[Exercise brief]:
Would you please report how many lines of the listing contain "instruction"? Reply with that number only.

__________

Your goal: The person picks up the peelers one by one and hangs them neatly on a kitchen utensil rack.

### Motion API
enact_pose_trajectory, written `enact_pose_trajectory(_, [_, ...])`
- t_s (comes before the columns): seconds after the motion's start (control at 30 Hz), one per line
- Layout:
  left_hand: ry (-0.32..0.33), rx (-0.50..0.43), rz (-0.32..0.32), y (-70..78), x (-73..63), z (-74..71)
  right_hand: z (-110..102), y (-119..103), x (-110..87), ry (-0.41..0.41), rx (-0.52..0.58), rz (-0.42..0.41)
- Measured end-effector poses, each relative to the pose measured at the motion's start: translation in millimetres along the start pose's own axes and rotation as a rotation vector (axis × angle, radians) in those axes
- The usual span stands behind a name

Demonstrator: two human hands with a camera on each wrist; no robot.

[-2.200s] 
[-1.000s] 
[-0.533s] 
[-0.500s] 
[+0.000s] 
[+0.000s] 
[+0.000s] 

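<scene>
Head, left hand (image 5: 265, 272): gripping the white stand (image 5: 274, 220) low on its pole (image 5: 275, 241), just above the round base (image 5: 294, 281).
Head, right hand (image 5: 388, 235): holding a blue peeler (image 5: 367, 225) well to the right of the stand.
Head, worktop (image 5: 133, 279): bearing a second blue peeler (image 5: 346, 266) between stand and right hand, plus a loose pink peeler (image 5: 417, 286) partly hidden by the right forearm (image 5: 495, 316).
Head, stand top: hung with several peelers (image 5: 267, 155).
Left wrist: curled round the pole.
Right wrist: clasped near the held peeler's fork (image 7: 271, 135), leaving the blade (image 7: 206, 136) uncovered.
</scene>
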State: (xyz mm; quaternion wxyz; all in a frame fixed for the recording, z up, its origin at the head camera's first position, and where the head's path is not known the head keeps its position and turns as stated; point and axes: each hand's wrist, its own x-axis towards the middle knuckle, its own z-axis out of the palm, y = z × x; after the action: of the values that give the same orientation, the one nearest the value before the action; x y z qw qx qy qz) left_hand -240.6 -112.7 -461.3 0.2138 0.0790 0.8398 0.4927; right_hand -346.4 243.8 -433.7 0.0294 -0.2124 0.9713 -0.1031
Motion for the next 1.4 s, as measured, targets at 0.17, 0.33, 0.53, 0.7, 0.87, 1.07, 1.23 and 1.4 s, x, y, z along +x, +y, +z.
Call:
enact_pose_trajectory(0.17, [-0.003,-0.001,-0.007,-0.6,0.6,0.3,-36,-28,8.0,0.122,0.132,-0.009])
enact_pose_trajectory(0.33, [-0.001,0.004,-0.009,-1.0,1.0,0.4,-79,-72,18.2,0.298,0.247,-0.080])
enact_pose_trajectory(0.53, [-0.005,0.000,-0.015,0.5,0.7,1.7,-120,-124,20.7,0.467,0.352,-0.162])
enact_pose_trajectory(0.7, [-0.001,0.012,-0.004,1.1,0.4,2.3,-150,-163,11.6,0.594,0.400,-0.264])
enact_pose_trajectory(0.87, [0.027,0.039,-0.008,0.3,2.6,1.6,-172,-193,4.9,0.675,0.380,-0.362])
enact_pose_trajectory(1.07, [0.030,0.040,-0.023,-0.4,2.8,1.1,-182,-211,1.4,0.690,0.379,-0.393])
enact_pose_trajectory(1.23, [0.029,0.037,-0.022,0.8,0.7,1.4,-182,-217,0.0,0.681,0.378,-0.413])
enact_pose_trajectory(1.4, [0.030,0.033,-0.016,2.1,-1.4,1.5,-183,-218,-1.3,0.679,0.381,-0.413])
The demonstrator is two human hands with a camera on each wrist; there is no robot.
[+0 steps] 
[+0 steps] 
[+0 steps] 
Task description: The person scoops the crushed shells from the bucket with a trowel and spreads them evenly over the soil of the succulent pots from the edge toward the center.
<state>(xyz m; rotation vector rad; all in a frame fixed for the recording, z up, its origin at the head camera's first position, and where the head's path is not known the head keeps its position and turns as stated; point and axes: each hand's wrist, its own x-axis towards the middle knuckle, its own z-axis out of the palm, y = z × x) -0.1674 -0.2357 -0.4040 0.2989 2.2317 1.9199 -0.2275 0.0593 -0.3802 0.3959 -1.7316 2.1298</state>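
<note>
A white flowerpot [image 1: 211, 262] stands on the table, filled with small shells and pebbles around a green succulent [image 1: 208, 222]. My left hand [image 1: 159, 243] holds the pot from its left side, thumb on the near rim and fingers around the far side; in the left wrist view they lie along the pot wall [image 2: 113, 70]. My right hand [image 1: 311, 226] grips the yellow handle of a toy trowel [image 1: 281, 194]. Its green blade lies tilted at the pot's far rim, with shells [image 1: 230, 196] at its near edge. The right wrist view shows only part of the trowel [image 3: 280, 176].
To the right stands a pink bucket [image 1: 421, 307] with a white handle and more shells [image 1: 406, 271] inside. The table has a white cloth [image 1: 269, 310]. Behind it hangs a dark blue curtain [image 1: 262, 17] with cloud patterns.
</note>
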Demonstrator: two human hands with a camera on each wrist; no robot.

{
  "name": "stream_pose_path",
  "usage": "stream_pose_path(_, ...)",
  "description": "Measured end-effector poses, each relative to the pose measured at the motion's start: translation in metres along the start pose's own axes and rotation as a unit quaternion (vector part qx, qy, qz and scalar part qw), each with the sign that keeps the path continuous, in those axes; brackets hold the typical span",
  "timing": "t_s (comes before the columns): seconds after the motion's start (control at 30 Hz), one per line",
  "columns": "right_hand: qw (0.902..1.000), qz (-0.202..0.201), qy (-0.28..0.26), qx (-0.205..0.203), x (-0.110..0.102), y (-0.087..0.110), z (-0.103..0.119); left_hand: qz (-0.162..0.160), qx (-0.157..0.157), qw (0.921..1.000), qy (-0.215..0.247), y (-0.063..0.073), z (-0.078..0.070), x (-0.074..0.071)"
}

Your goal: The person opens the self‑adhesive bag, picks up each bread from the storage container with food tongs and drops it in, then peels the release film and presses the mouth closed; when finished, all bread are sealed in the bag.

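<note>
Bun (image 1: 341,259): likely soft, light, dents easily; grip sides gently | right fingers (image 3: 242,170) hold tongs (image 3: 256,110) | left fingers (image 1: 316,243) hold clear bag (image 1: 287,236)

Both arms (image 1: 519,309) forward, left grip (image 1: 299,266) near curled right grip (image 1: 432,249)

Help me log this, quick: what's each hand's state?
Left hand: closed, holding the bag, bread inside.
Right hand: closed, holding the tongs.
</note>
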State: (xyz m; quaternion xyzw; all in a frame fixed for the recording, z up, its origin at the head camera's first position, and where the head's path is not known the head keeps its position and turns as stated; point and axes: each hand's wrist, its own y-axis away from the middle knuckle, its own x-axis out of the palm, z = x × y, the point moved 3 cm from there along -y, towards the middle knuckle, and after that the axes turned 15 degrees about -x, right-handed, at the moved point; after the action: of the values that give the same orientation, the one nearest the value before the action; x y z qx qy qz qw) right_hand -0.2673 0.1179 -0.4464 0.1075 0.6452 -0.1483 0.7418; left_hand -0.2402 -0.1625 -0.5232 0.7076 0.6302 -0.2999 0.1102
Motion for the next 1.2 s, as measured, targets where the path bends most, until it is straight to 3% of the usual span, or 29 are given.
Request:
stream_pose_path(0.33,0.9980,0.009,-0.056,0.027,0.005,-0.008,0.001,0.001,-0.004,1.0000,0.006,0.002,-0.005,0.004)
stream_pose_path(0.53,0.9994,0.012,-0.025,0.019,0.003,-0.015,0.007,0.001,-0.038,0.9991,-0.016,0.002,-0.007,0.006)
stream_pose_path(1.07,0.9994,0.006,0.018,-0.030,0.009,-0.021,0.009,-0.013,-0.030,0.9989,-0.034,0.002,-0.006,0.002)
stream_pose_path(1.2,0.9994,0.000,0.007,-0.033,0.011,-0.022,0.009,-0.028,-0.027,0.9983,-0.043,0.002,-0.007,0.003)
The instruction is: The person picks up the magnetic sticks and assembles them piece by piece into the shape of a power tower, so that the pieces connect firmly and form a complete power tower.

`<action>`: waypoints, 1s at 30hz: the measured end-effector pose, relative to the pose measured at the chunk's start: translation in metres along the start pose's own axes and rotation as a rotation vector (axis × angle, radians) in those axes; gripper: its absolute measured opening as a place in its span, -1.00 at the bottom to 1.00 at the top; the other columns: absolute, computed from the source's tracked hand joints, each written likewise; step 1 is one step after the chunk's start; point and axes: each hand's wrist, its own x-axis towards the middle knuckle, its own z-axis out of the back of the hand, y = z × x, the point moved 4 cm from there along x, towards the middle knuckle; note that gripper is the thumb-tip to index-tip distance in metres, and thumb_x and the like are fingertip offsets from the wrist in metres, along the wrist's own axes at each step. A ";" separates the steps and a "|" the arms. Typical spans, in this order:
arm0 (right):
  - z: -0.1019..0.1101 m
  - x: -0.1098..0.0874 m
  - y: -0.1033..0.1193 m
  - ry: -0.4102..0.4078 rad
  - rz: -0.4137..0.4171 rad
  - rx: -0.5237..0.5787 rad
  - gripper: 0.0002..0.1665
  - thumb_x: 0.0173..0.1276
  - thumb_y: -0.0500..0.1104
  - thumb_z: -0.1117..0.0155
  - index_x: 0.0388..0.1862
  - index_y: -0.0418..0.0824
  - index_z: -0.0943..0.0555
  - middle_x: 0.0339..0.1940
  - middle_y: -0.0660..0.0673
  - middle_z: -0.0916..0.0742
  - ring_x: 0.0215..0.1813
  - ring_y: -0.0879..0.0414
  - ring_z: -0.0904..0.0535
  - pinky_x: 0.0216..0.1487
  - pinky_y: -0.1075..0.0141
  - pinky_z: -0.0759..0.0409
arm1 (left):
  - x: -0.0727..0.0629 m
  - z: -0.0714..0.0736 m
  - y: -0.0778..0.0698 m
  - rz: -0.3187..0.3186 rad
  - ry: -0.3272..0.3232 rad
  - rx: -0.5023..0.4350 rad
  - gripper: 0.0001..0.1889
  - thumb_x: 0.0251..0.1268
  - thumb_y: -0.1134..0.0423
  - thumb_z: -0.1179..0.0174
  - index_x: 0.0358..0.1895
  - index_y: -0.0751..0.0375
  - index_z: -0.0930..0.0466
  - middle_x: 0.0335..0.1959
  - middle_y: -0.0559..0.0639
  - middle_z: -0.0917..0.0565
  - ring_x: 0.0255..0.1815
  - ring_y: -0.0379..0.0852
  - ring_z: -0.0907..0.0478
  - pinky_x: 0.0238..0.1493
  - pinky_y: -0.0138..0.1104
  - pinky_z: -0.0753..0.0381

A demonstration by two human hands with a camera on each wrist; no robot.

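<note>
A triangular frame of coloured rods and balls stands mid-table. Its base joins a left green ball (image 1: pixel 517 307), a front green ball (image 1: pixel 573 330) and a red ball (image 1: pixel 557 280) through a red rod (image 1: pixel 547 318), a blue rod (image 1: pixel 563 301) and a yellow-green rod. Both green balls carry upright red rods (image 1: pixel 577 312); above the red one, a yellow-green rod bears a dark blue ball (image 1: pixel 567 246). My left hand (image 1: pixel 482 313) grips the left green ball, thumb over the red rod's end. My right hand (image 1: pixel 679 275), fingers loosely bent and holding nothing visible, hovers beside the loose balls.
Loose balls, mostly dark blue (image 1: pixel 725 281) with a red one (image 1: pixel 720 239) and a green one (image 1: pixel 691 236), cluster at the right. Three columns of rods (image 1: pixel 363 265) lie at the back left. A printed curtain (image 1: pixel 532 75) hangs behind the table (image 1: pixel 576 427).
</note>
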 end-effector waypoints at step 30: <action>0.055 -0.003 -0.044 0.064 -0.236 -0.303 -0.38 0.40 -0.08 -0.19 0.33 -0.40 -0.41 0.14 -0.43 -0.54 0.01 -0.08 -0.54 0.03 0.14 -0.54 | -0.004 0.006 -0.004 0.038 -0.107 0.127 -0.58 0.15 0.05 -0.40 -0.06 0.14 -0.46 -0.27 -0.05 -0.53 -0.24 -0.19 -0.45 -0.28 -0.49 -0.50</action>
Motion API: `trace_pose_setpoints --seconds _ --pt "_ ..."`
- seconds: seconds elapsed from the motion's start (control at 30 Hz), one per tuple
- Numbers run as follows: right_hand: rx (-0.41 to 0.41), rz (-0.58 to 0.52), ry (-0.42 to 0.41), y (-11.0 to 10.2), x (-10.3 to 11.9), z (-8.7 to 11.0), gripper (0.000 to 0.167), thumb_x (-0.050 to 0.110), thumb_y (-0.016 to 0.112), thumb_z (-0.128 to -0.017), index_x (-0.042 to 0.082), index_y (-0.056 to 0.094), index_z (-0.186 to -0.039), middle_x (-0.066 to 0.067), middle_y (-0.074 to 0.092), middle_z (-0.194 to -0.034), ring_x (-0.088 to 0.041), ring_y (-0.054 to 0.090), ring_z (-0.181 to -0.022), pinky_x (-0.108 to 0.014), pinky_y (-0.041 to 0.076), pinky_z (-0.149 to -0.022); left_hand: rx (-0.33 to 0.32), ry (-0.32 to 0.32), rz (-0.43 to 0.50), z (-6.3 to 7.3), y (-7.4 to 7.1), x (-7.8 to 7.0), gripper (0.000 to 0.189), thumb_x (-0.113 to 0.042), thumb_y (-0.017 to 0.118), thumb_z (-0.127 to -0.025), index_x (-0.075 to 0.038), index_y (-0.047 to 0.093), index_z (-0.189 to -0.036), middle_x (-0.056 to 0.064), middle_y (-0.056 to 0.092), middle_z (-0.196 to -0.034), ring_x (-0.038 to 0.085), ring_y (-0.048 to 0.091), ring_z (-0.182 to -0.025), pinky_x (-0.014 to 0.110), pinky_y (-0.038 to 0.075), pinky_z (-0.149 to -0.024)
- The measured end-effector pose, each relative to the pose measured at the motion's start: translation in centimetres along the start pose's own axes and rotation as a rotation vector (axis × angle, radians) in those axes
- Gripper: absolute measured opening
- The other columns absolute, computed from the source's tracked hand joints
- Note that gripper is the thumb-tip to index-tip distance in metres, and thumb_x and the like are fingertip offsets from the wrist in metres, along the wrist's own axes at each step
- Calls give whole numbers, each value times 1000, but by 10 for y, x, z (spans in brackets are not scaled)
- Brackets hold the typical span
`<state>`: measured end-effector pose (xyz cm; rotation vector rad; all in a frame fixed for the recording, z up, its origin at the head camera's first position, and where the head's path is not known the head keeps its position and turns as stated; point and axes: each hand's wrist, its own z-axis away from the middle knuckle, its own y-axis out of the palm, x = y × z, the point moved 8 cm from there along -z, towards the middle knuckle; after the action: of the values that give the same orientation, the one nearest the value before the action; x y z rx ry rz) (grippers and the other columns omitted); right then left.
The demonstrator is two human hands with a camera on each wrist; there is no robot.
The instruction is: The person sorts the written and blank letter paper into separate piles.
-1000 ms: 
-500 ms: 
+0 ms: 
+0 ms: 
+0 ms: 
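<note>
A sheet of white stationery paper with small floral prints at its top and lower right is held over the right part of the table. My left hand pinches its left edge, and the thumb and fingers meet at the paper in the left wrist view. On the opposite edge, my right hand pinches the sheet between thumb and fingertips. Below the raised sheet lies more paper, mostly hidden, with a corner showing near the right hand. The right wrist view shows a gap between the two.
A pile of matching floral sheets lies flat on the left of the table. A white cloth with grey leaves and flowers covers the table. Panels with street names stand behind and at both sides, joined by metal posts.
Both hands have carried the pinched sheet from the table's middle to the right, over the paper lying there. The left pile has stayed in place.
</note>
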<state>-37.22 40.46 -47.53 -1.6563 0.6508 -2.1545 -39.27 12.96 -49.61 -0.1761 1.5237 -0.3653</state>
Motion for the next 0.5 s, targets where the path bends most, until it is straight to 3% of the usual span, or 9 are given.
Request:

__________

[Answer area]:
2